A wide variety of systems and methods exist for performing biochemical analysis, for example for medical testing. A common technique is to load analytes and reagents into a microfluidic “chip” that has fluid flow channels and other structures formed in it using photolithography techniques. Such a chip may include pumps, reservoirs, valves, mixing structures, and other features useful in the performance of a certain tests.
Typically, such a chip is controlled by an external controller, through application and release of fluid pressure at key points in the chip. For example, a valve may be formed by crossing a fluid flow channel in a soft medium with a dead-end cross channel. By pressurizing the cross channel, the fluid flow channel can be pinched off, and by releasing the pressure in the cross channel, the fluid flow channel is allowed to re-open. A peristaltic pump may be formed by placing three or more such valves close together crossing a fluid flow channel in a soft medium. By sequentially pressurizing and depressurizing the valves channels to pinch off and re-open adjacent locations in the fluid flow channel, fluid can be caused to flow in the fluid flow channel.
Because of the need for complex external pressure control, such microfluidic chips are not convenient for use in routine medical testing, especially in remote locations.
According to one aspect, a cartridge for fluid manipulation comprises a cartridge body defining a holding compartment and first and second fractioning compartments formed within the cartridge body. The cartridge body also defines a number of flow channels formed within the cartridge body.
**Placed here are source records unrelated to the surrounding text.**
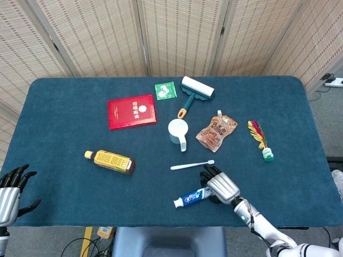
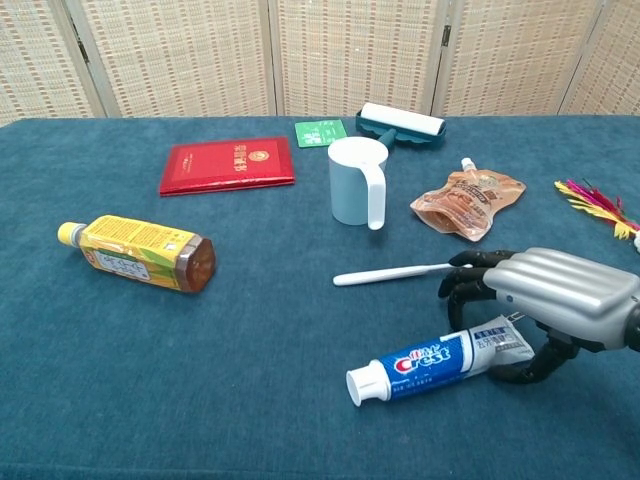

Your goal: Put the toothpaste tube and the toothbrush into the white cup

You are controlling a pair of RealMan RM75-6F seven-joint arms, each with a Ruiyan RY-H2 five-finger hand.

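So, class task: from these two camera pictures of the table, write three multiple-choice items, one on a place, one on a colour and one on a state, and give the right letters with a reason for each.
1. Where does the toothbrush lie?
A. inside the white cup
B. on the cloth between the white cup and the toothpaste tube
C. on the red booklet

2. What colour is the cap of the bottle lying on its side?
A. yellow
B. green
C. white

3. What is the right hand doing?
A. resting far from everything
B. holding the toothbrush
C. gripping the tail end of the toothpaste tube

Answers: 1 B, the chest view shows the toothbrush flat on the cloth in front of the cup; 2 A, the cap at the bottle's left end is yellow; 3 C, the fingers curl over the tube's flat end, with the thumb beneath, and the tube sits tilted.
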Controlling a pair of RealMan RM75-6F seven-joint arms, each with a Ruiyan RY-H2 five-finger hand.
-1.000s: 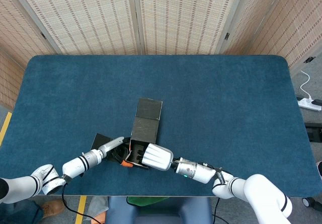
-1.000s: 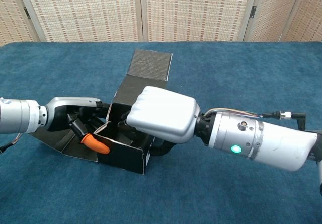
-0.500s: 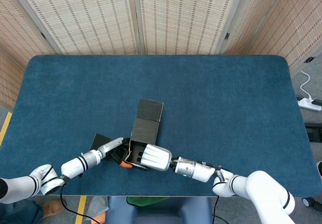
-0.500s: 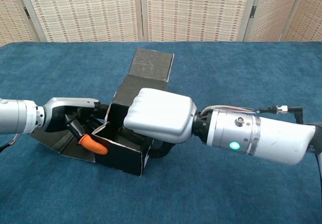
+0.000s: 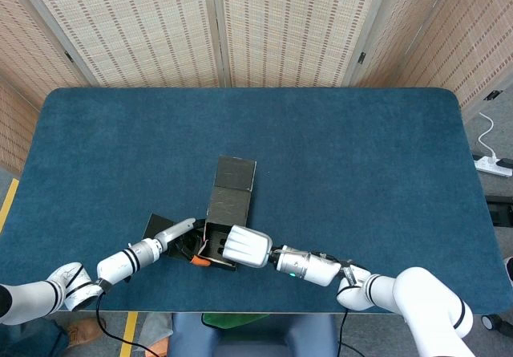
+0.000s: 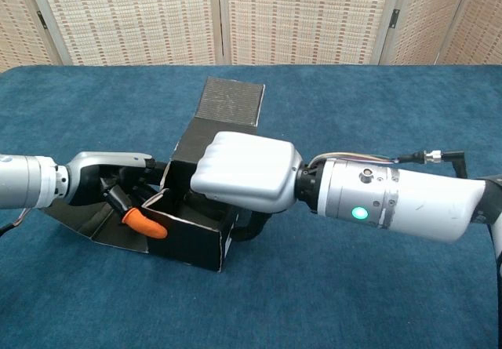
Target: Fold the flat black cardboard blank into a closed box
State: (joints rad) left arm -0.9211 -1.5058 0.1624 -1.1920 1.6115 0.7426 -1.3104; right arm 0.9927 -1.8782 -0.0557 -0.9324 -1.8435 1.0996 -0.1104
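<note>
Because it is only thin cardboard, the black cardboard blank is probably light and fairly stiff on its panels but weak at the creases, so it is better to press on the flat walls and flaps near the fold lines than to squeeze hard. It sits half-formed in the lower left-centre of both views, on the blue table, with its lid panel lying flat behind. The left hand holds the left side flap, an orange fingertip lying over the box edge. The right hand covers the open top with its fingers reaching down inside; whether they grip a wall cannot be told.
</note>
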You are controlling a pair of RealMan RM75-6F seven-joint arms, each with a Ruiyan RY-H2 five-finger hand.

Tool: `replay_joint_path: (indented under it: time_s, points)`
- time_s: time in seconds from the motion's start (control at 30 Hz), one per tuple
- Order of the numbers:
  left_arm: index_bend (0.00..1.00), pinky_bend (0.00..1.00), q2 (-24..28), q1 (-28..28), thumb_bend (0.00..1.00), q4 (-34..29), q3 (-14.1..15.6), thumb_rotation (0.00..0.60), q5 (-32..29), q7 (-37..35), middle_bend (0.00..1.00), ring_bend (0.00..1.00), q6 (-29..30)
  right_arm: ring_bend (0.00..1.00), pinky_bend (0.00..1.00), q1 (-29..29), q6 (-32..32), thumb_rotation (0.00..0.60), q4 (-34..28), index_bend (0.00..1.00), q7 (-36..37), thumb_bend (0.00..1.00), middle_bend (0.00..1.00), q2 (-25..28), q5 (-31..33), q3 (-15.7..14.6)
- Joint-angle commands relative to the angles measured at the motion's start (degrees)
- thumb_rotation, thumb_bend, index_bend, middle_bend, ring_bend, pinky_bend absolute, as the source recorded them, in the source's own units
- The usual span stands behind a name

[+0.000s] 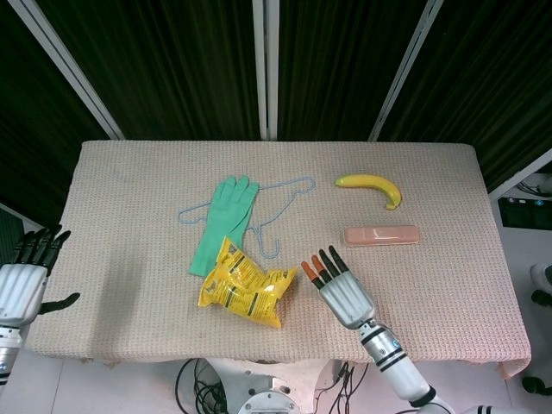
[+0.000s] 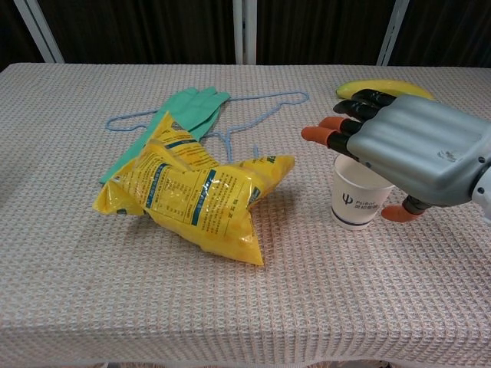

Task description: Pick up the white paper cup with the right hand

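The white paper cup (image 2: pixel 354 201) stands upright on the table, right of the yellow snack bag (image 2: pixel 196 189). In the chest view my right hand (image 2: pixel 406 153) hovers just above the cup's rim, palm down, fingers spread and stretched out leftward, holding nothing. In the head view that right hand (image 1: pixel 339 289) covers the cup completely. My left hand (image 1: pixel 24 280) hangs off the table's left edge, fingers apart and empty.
A green rubber glove (image 1: pixel 224 220) lies on a blue wire hanger (image 1: pixel 276 207) behind the snack bag (image 1: pixel 246 289). A banana (image 1: pixel 371 185) and a pink flat case (image 1: pixel 381 235) lie at the back right. The table's front edge (image 1: pixel 302 354) runs close behind my right hand.
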Motion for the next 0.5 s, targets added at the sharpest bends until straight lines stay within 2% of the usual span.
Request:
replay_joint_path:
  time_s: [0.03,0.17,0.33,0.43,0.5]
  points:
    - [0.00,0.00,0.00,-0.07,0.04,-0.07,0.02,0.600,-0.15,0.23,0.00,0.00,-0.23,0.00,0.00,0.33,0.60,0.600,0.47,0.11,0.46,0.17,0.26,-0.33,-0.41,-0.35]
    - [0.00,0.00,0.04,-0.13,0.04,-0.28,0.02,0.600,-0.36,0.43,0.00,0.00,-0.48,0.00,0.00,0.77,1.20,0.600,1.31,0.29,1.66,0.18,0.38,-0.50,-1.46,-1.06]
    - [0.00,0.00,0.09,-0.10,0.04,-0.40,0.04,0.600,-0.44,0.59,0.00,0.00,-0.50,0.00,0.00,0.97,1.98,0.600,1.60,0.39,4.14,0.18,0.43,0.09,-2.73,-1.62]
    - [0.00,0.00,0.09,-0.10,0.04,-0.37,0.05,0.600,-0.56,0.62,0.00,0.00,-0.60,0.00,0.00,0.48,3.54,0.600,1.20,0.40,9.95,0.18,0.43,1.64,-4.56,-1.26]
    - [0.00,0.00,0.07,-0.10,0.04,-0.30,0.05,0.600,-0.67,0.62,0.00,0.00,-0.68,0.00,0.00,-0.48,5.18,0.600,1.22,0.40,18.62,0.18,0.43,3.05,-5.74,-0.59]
The compartments and flow channels are arranged such that a predetermined quantity of fluid can be held in the holding compartment when the cartridge body is held in a first orientation, and can be poured from the holding compartment to the first fractioning compartment by rotating the cartridge body about a predefined rotation axis to a second orientation, to spill the fluid from the holding compartment to the first fractioning compartment through a first one of the flow channels. The first fractioning compartment is of a shape, size, and position such that when the cartridge body is in the second orientation, not all of the fluid can be contained in the first fractioning compartment. The first fractioning compartment is connected to the second fractioning compartment by a second one of the flow channels, such that any of the fluid that overflows the first fractioning compartment when the cartridge body is in the second orientation flows through the second flow channel to the second fractioning compartment.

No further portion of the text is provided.